Tragic kingdom? It's all Greek to area couple

by Chris Slattery
Staff writer


Apr. 23, 2003

 

Submitted photo

The librettist's husband: Andrew Simpson (above) has put his wife Sarah Ferrario's translation of "Agamemnon" to music.

It's a match made in musical heaven: composer weds librettist, and happily ever after is as plain as the notes in the reprise. But for composer Andrew Simpson, Assistant Professor of Music at The Catholic University of America, and his librettist wife, Sarah Ferrario, collaborative harmony usually includes murder, deceit, abandonment and the kind of duplicity seldom seen outside Greek tragedy.

 

Did somebody say Greek tragedy?

 

"I wish I could say we had stormy blowups and knock-down, drag-out fights," says Simpson, 35, whose opera, "Agamemnon," makes its university premiere this weekend. "But we got along very well."

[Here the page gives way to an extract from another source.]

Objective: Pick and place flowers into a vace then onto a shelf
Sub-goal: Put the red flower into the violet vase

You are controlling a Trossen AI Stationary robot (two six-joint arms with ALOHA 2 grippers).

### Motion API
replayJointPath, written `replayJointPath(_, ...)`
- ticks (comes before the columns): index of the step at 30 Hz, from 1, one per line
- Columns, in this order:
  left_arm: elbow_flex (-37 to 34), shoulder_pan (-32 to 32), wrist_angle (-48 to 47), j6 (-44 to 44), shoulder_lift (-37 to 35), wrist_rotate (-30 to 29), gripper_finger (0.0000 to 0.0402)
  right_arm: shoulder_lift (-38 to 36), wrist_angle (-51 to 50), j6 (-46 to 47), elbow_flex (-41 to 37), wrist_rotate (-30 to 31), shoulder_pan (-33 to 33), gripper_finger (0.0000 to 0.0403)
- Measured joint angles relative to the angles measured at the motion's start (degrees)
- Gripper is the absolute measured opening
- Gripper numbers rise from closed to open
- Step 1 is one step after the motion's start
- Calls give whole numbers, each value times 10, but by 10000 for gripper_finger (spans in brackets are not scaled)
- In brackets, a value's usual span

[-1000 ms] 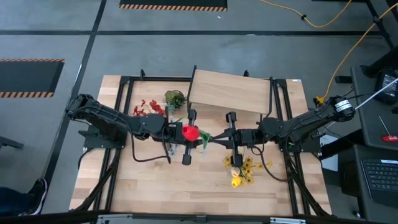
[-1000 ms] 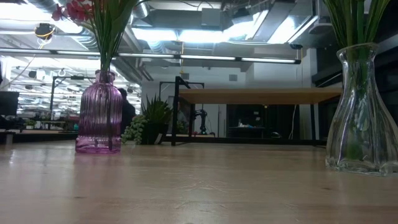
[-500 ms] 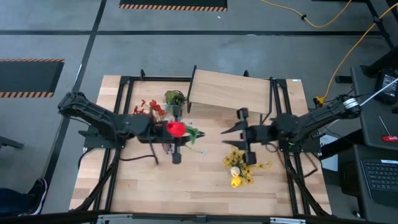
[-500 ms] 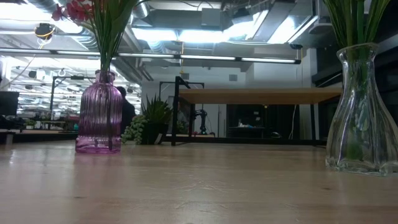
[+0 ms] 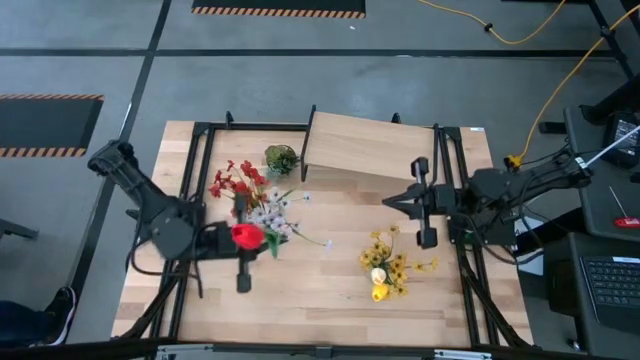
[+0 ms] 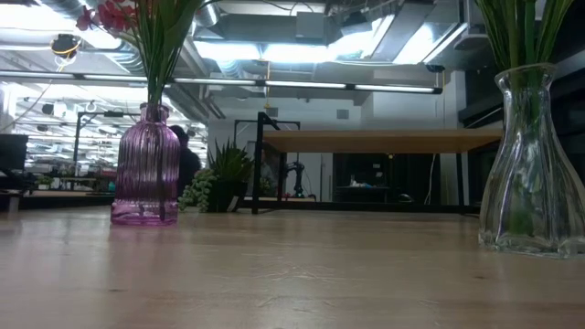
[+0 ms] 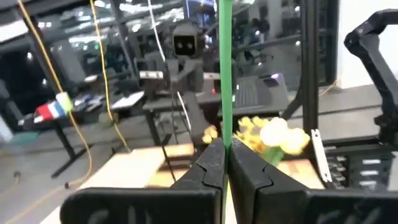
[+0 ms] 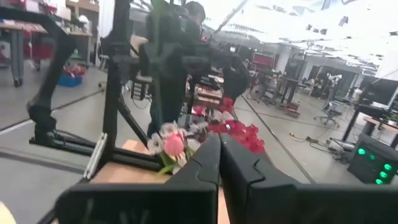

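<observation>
My left gripper is shut on the green stem of a red tulip and holds it over the table's left half. Beside the tulip stands a white blossom bunch. Red cluster flowers stand in a purple vase. Yellow flowers stand in a clear glass vase. The light-wood shelf stands at the far middle. My right gripper is shut on nothing, in the air at the right, in front of the shelf. My left gripper pinches the tulip's green stem between its two fingers. The fingers lie level and across the stem, coming from the table's left. The stem stands upright, with the red bloom above the fingers. Its lower end is hidden by the gripper.
A flowerless green leafy bunch stands at the far side, left of the shelf. Black frame rails run along the table's left and right sides. Bare wood lies along the near edge.
My left gripper has swung toward the table's left and near edges, carrying the red tulip away from the middle. My right gripper has drawn back from the tulip toward the table's right and far edges and has risen.
</observation>
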Motion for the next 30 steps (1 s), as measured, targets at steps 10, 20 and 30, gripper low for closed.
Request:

Putting his wife's translation of the original Greek text to music has been a labor of love for Simpson, who grew up happily heartland in Shelbyville, Ind.

 

"I came to music rather late," he says, "because I didn't come from a musical family."

 

In Shelbyville, 30 miles southeast of Indianapolis with a population of about 15,000, Simpson's dad was the local newspaper's circulation manager -- and tone-deaf, by his youngest child's account.

 

"My mother could sing," Simpson concedes. "When I was 13, I decided to play piano. We had an upright -- I have a vague recollection of my parents helping someone move and getting this piano -- a large, imposing piece of furniture in the dining room."

 

They tuned it so he could play, just as he had been playing the trumpet since fourth grade. And when Simpson's older brother came home from DePauw University bearing recordings of Brahms and Beethoven, something clicked.

 

"To me, it was a real revelation," he says. "I had only heard this music in small snatches."

Simpson says his experience of Greek tragedy also was limited to the basics: "Oedipus Rex" and "Medea." Now, though, he's all about Agamemnon.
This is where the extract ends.